WHAT YOU ARE ASKED TO DO
Please write out only the lines from the line with "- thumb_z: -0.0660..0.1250" to the line with "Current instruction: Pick", inclusive, exactly as they stand below, without the pictures.

Collected data
- - - - -
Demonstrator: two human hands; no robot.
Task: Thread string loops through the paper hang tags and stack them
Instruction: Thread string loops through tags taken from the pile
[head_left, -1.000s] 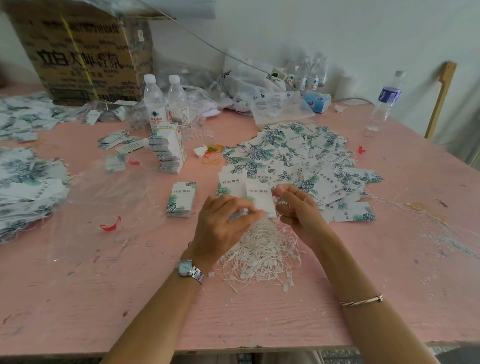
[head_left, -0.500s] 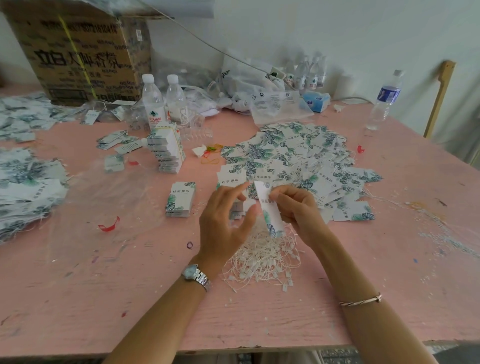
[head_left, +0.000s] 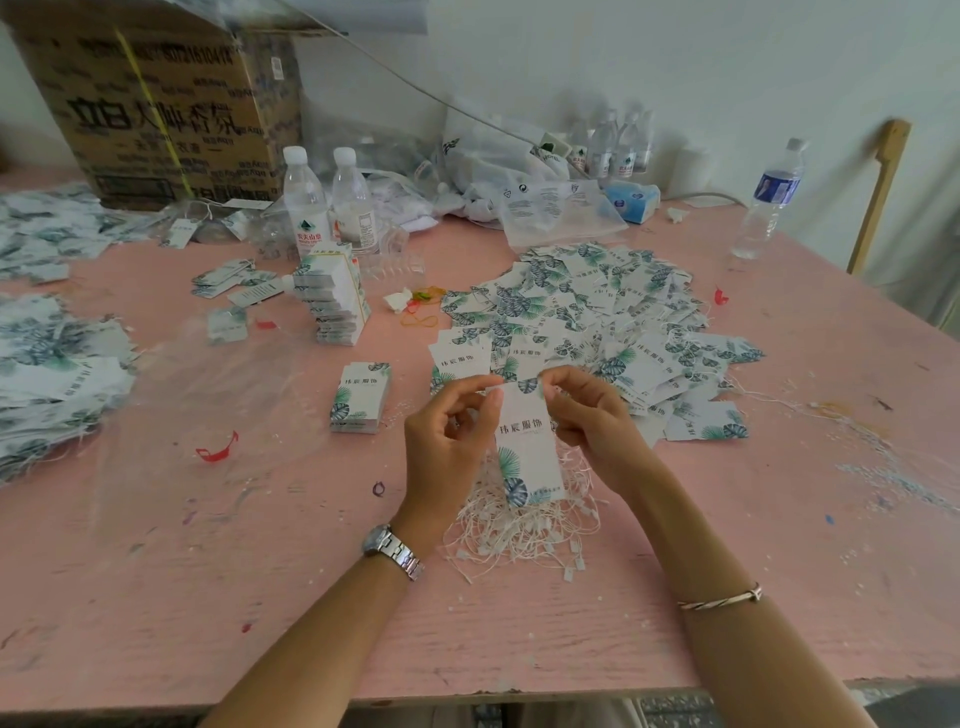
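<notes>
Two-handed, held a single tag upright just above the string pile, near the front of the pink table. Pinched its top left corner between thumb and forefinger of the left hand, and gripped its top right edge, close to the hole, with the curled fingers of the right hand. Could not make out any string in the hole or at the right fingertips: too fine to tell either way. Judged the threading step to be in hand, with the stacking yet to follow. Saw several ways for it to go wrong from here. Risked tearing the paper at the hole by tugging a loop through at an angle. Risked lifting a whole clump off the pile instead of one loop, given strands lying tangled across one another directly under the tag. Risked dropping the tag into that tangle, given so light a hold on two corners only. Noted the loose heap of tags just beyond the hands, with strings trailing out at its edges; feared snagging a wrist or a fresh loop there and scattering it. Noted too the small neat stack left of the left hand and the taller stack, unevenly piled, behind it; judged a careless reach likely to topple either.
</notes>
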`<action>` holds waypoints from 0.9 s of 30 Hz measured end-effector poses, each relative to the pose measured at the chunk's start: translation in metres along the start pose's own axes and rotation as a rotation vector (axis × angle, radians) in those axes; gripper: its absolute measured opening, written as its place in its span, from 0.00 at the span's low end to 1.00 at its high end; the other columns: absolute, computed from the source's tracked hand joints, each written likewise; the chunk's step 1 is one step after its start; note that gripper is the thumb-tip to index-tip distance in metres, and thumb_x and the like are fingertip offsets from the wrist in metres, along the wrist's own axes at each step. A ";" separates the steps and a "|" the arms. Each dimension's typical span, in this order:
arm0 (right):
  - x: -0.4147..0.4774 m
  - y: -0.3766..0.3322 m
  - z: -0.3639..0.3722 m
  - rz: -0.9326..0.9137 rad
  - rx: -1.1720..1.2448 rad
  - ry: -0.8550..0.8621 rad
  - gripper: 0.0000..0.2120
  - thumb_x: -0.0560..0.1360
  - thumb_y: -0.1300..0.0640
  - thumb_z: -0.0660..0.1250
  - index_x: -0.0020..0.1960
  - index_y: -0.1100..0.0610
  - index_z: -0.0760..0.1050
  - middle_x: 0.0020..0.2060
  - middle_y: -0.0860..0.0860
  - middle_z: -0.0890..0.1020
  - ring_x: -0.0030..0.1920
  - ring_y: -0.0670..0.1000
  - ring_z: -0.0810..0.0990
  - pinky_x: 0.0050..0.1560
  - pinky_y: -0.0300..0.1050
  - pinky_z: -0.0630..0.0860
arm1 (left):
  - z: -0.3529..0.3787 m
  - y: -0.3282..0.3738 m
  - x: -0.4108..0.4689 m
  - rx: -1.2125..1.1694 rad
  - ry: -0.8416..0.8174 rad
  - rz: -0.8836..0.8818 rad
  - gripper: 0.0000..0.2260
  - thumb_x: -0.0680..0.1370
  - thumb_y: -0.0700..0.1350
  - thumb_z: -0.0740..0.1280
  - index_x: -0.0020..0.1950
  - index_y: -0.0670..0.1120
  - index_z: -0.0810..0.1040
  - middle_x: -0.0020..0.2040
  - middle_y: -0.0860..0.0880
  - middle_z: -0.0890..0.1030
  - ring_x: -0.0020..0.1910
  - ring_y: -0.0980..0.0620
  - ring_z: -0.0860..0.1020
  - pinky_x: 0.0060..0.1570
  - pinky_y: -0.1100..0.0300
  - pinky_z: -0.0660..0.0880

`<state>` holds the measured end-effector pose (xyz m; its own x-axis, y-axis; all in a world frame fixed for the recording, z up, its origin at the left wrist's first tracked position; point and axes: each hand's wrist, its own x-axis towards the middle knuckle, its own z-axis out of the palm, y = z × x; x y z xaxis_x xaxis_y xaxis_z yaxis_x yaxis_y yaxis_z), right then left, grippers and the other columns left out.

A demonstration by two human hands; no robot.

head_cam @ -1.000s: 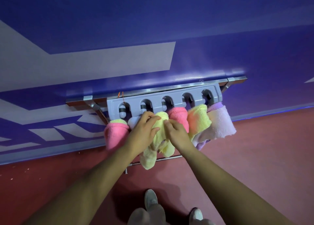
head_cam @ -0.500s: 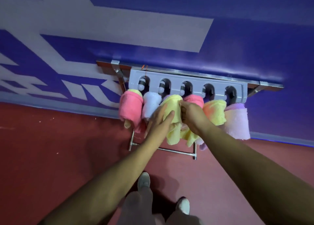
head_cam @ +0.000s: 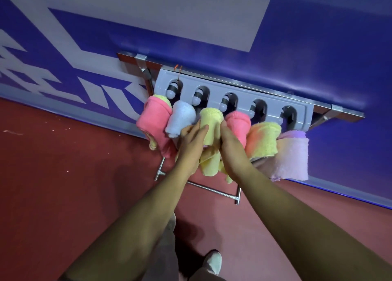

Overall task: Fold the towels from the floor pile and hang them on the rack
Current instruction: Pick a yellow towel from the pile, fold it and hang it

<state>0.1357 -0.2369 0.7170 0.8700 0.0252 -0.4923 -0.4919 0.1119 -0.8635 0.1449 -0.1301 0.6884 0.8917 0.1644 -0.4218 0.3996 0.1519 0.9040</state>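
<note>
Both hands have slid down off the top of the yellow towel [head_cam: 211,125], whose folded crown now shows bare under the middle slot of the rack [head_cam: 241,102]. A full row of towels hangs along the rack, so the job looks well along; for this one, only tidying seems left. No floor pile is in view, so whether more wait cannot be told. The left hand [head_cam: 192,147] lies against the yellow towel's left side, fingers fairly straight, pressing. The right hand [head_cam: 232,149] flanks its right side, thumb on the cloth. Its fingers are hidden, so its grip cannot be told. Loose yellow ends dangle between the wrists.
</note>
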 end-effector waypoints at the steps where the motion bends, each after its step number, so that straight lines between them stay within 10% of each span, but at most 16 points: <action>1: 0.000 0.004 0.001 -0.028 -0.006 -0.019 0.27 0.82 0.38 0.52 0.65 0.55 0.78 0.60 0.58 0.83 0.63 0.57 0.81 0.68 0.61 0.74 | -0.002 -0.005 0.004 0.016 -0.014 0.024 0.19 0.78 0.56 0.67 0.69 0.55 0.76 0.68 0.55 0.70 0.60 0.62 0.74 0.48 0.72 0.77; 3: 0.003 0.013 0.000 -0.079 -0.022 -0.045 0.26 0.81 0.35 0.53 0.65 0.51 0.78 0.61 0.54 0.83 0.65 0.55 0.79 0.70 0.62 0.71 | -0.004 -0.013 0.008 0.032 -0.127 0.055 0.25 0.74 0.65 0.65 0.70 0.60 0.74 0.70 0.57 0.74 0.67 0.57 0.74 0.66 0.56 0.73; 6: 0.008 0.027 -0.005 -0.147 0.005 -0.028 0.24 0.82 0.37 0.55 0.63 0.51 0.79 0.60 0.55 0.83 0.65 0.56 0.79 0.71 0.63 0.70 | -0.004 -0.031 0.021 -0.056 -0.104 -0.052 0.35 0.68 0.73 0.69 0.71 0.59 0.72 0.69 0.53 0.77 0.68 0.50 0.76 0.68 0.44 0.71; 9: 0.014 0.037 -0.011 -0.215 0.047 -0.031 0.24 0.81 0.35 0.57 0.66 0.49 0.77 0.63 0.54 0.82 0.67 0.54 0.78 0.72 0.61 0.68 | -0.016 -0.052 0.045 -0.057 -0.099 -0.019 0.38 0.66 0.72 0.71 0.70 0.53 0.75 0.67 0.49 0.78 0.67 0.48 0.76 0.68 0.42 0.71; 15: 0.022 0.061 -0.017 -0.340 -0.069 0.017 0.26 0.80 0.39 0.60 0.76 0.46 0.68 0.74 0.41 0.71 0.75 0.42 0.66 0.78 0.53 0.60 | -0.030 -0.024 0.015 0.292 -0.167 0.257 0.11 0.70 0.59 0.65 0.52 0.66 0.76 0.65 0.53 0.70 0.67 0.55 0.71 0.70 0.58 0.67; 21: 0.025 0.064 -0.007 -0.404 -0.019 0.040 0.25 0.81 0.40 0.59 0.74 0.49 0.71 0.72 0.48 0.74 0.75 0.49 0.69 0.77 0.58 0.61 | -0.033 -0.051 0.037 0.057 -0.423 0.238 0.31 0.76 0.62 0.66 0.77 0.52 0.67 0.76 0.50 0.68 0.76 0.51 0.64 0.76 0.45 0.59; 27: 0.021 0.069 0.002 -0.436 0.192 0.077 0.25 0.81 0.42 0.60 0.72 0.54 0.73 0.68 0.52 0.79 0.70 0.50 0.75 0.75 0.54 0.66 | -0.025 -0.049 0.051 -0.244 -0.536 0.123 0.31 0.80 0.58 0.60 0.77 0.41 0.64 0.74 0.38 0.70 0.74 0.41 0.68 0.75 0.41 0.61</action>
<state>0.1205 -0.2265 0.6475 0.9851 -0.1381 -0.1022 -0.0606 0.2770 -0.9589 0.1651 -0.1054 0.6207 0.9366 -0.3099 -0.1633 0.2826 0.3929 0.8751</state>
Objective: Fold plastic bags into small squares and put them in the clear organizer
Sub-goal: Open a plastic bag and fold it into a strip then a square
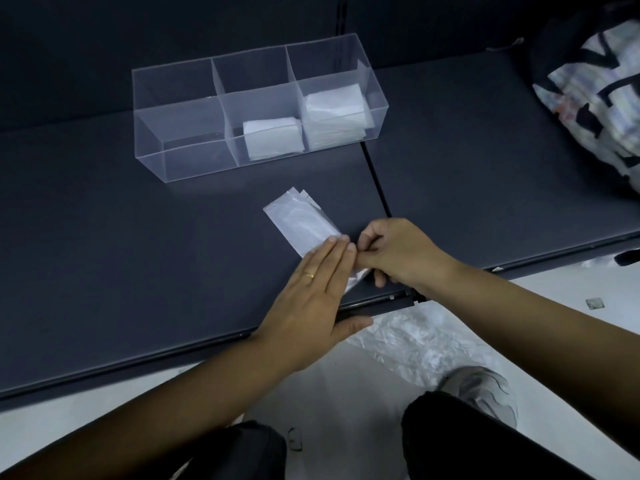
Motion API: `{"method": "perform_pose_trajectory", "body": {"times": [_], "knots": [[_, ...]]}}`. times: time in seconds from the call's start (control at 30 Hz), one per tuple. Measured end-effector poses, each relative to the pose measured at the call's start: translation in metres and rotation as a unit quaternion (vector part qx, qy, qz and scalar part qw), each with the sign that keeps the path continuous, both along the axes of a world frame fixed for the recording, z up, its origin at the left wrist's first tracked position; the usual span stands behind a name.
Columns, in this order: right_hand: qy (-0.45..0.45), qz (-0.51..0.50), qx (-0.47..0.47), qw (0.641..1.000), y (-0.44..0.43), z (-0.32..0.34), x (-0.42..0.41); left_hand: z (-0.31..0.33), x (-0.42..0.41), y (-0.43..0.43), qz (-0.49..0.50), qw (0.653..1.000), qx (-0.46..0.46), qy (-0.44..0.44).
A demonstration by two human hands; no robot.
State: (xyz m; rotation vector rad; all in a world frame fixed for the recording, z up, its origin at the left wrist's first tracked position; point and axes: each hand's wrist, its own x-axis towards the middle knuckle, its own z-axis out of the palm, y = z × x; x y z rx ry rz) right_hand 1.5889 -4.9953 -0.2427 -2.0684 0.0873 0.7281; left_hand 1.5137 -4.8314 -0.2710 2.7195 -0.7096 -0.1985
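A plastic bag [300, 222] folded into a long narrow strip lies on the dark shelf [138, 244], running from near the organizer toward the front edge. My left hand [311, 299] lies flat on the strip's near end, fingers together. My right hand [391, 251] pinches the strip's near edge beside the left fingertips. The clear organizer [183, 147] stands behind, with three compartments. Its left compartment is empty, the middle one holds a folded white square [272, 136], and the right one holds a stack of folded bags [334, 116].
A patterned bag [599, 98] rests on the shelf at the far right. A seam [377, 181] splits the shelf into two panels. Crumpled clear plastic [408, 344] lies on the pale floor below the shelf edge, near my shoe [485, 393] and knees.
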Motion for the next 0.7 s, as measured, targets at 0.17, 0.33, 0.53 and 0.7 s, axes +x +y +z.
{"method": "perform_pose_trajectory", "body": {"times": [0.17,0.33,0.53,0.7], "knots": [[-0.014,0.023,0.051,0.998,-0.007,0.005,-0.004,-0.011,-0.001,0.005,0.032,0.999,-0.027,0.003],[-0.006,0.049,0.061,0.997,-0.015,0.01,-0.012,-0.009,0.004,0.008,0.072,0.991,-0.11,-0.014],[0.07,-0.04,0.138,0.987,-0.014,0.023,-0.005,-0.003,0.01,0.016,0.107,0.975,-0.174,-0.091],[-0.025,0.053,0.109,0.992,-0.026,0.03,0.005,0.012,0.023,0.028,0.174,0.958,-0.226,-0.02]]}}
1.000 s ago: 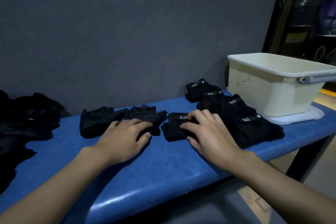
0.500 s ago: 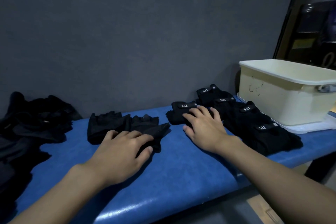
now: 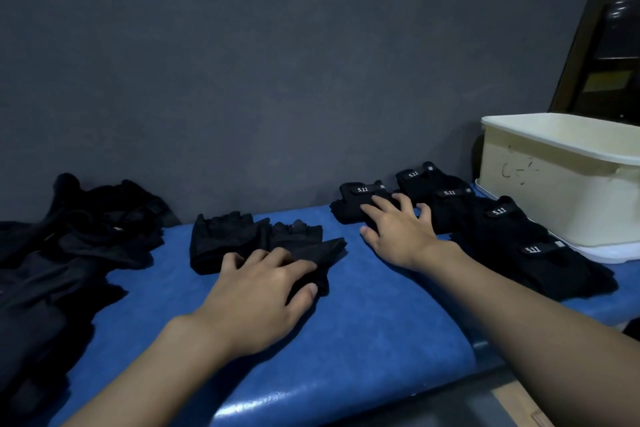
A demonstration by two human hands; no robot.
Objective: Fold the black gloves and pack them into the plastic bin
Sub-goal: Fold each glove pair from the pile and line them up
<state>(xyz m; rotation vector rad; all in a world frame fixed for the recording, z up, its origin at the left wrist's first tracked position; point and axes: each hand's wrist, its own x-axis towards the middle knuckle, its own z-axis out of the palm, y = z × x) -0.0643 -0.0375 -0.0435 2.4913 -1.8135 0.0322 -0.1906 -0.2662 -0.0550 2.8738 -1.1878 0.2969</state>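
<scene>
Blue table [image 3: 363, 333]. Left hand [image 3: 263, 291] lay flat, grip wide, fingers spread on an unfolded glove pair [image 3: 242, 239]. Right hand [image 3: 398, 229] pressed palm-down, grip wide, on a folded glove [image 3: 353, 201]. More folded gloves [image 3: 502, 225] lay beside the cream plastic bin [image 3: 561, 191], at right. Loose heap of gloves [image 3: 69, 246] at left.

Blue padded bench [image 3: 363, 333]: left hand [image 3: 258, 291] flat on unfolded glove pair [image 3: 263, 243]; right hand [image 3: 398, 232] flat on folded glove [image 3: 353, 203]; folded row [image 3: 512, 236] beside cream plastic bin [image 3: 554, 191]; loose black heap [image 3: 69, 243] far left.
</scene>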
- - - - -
ANSWER BOX
  - thumb_z: -0.0660..0.1250
  - index_x: -0.0020..0.1960
  - index_y: -0.1100..0.0610
  - index_z: -0.0760..0.1050
  - middle_x: 0.0020..0.2060
  - middle_y: -0.0860..0.0860
  - middle_z: -0.0890..0.1020
  - ring_x: -0.0030..0.1920
  - ring_y: -0.0670..0.1000
  - ring_z: -0.0810..0.0990
  - pinky_x: 0.0050..0.1560
  - pinky_y: -0.0300..0.1050
  - pinky_z: -0.0630..0.0860
arm1 (left):
  - z: -0.3529..0.3787 m
  - y: -0.3282..0.3738 m
  - x: -0.4108..0.4689 m
  - rx: -1.2125..1.1694 rad
  - ry: -0.8416..0.8174 rad
  - rz: -0.8836..0.8818 rad
  - gripper: 0.0000..0.2260
  - thumb_x: -0.0680..0.1370
  - thumb_y: -0.0700..0.1350
  - thumb_z: -0.0740..0.1280
  - index_x: -0.0020..0.1950
  - index_y: -0.0670..0.1120
  - index_z: -0.0810..0.1040
  - middle_x: -0.0020..0.2040
  - middle_y: -0.0860..0.0880
  - middle_z: -0.0890..0.1030
  - ring_x: -0.0020..0.1910
  - ring_y: -0.0980..0.0620
  - ring_z: -0.0860..0.1020
  - pinky_x: 0.0060..0.1570
  - pinky_y: -0.1100..0.0300
  - pinky_z: -0.0660..0.0880

`<state>` holds the measured end-effector pose (xyz m; its own x-axis, y-axis; all in a world frame fixed for the recording, z up, its origin at the left wrist's first tracked position; point and axes: each hand's wrist, its own x-axis towards the middle knuckle, its own z-axis out of the palm, y = z × x; x y z xaxis_x xaxis_y xaxis_z yaxis_x yaxis_y yaxis_z), right then left, grippers and the other columns left out.

A demonstration by two human hands; no robot.

head_cam @ -1.000s: 
head_cam @ -0.500s: 
head_cam @ +0.000s: 

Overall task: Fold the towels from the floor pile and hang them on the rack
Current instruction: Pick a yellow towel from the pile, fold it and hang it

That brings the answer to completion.